Collaboration Is Essential
When it comes to determining the value and desirability of a pair of sneakers, collaboration is another key factor. The popularity of the collaborator – whether artist, musician or sports personality – helps drive up the demand and value. “Since sneakers cut through so many different avenues of sports and entertainment, plus the fact that everything is posted on social media, certain collaborations are much more sought after than others. Right now, rappers such as Travis Scott’s and Drake’s Nike collaborations are all trending,” Salemi says. The popularity of such diverse collaborations also helps explain why the lines are blurred when trying to pinpoint potential collectors. “Practically anyone can become a sneaker collector,” Salemi says. “If you already love sports or music or art, then there’s a place for you when it comes to collecting sneakers.”
A Matter of Condition
Unlike the world of sports memorabilia, where game-worn sneakers are a hot commodity, the value of collectible sneakers is determined by the condition of the shoes. “In order for sneakers to hold and increase their value, they have to be in new or almost new condition, showing very few flaws,” Salemi explains. In July 2022, Heritage Auctions sold a pair of Original Unused Nike Air Jordan “Breds” for $16,250. The sneakers came with the original Jumpman string tag, in the original Nike box with a clearance tag of $34.90 (marked down from $49.90) from Foot Locker. When the original Air Jordans were released in 1985, no one realized it was the beginning of the most significant sneaker collaboration of all time. Ironically, while many pairs ended up on clearance racks, those same sneakers today are valued between $14,000 and $20,000.

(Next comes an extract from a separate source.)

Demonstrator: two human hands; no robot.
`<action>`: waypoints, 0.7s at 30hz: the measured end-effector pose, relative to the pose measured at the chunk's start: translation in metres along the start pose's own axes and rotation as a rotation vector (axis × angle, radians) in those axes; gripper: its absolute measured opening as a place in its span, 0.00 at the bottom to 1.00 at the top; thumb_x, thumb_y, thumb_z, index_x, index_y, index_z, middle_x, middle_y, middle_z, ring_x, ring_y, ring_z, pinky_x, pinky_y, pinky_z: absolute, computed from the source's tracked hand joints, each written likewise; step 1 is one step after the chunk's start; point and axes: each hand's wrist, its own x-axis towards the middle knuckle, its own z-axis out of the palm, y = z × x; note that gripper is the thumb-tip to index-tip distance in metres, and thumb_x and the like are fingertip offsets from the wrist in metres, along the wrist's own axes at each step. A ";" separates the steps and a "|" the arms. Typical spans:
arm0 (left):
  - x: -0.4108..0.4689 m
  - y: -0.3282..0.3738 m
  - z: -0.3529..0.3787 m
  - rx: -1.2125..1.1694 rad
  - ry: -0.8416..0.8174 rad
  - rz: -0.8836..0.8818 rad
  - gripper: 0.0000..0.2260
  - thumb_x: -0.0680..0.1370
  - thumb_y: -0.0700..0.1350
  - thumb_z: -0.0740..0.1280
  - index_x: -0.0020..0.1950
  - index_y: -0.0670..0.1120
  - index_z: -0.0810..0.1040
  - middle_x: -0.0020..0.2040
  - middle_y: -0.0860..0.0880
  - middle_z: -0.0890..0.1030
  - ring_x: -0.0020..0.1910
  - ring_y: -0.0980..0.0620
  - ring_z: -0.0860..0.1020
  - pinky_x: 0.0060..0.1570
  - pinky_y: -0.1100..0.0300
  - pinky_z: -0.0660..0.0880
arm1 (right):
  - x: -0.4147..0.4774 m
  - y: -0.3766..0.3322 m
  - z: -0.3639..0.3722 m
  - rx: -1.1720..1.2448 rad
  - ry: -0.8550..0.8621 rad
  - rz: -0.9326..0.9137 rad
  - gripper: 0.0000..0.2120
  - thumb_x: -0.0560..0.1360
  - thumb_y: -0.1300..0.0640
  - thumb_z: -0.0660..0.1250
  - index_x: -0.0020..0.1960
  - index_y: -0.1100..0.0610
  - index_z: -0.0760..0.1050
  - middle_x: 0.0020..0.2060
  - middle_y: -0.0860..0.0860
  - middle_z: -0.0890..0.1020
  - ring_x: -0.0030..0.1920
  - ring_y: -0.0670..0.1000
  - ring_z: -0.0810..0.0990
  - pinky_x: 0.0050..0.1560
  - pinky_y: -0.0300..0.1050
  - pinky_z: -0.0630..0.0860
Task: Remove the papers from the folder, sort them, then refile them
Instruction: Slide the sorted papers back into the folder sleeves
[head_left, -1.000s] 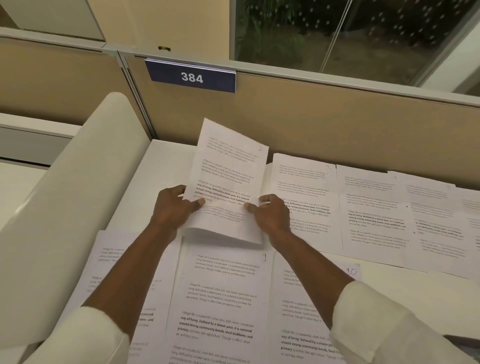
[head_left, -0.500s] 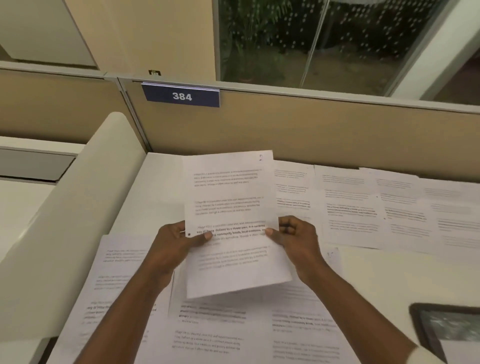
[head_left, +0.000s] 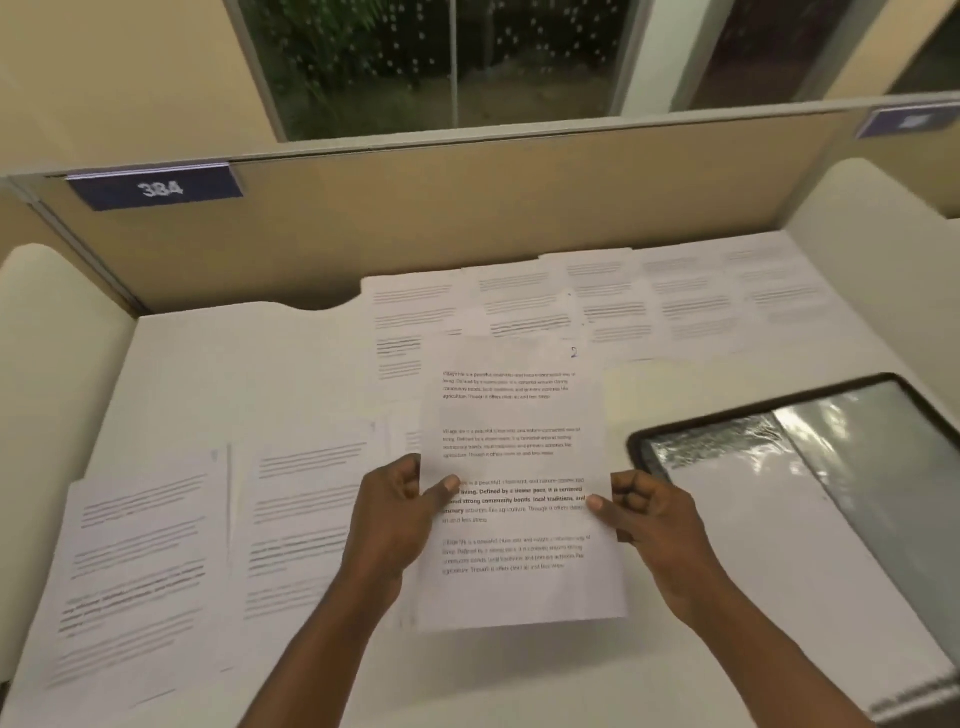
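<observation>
The sheet marked 2, lifted from the far row's left end a second ago, now hangs squared over the desk, carried rightward, just left of the open folder. The left hand and right hand each pinch a side edge, thumbs on top. Sorting looks finished and refiling seems underway. The folder's clear sleeve shows glare, and a white page appears to lie in it. Other pages remain spread outside on the desk
</observation>
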 end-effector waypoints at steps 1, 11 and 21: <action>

And it doesn’t matter if you can’t find your size, because according to Salemi, most collectors have no intention of wearing their investments on their feet. “Size doesn’t matter because if they’re going to collect them as an investment, they’re either stored away, displayed or will be flipped later on,” he says. Accordingly, if you’re buying sneakers as an investment and are tempted to wear them, Salemi says just don’t do it.
“I once had a client who bought an older pair of patent leather Bathing Ape or Bapesta sneakers that were very fragile,” he says. “Even though I told him not to wear them, he did, and they fell apart. That’s because some vintage sneakers, especially the ones made from patent leather, will crack and peel if you wear them. And not all sneaker soles were made of rubber. Fifteen years out, they can shatter.”
Love ’em or Leave ’em
The popularity of sneakers has grown in large part, Salemi says, because in recent years, the market for collectible sneakers has changed, as has manufacturers’ marketing campaigns on social media. “While Nike, Adidas and others seem to drop new releases almost weekly, the exclusivity of some of the sneakers – the limited quantity produced, especially with certain colorways or collaborations – creates a frenzy,” he says.

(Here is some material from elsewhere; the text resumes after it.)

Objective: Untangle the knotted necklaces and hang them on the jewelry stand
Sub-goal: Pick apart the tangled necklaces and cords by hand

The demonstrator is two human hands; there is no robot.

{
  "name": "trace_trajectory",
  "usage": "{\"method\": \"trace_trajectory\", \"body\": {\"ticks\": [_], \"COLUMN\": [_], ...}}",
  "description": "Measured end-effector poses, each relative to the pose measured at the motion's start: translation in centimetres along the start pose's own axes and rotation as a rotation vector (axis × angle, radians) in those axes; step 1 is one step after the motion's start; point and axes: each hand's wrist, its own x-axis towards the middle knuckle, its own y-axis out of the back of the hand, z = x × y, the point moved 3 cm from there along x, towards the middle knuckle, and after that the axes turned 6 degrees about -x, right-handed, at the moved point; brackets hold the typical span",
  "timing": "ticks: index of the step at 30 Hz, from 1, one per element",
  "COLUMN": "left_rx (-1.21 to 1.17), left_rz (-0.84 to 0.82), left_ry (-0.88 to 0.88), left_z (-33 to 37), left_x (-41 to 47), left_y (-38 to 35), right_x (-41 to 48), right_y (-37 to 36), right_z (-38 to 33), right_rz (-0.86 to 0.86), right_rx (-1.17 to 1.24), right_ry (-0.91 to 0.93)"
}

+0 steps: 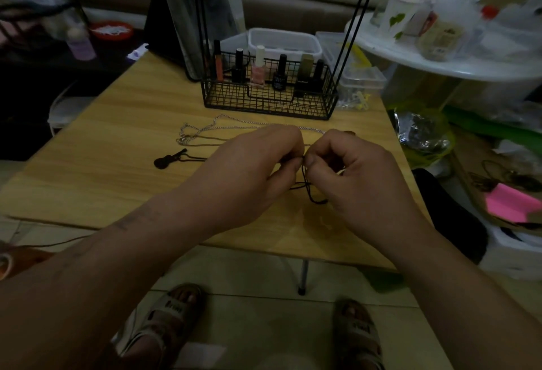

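Dim room, clutter on both sides. Wooden table (117,135) fills the middle of my feed.

Left hand (249,176) and right hand (357,181) are close together over the near-right part of the table, fingertips almost touching. Both have fingers curled and pinch the black cord (311,190) at one spot between them. Loops of cord hang below the pinch, down to the tabletop. I can't make out the knot itself, the fingers cover it.

The cord runs left under the left hand to a black guitar pendant (168,159) lying flat on the table, well left of the hands.

Silver chain (205,132) lies on the table just beyond the hands. Its clasp end is at the left, and its right end passes behind the knuckles.

Black wire basket (269,99) sits at the far side, holding upright nail polish bottles (258,71). Thin black rods (356,23) rise from both basket ends and run out of frame at the top. Nothing hangs on them in view.

White plastic tub (283,42) sits behind the basket. Sandalled feet (173,311) are on the floor tiles at the near edge.
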Motion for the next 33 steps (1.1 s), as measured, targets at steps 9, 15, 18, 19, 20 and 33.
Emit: {"method": "trace_trajectory", "body": {"ticks": [9, 15, 18, 19, 20, 33], "left_rx": [-0.049, 0.014, -0.010, -0.022, -0.031, 0.115], "left_rz": [0.017, -0.032, -0.024, -0.015, -0.007, -0.044], "left_ry": [-0.016, -0.039, 0.000, 0.012, 0.015, 0.005], "left_z": [-0.2, -0.5, -0.5, -0.5, -0.5, -0.4], "left_x": [0.0, -0.2, -0.2, -0.2, -0.2, -0.3], "left_y": [0.4, 0.5, 0.3, 0.2, 0.2, -0.6], "right_x": [0.4, 0.4, 0.4, 0.4, 0.4, 0.5], "right_y": [0.0, -0.1, -0.3, -0.5, -0.6, -1.1], "right_z": [0.5, 0.6, 0.6, 0.6, 0.6, 0.8], "right_rz": [-0.129, -0.150, -0.126, -0.120, -0.110, -0.033], "right_rx": [0.390, 0.393, 0.368, 0.369, 0.376, -0.038], "right_ry": [-0.290, -0.335, -0.333, -0.340, -0.353, -0.231]}}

In the past, these releases were not widely known or talked about, but today, since everything is online, there’s a cultivated demand for sneakers, especially the rare ones. “While people have been buying and wearing sneakers as a form of personal expression for decades, they’ve finally realized that sneakers aren’t only cool,” he says. “They’re not only another form of art, but they have genuine value.”
Nonetheless, Salemi says the most important rule when collecting sneakers is to buy what you love: “Yes, do the research. Check out the past released colorways for the particular sneaker that you’re interested in. But, mostly, I hope when people collect sneakers, they appreciate the shoes for what they are and buy the ones that genuinely appeal to them.”
BARBARA TUNICK is a contributor to Intelligent Collector.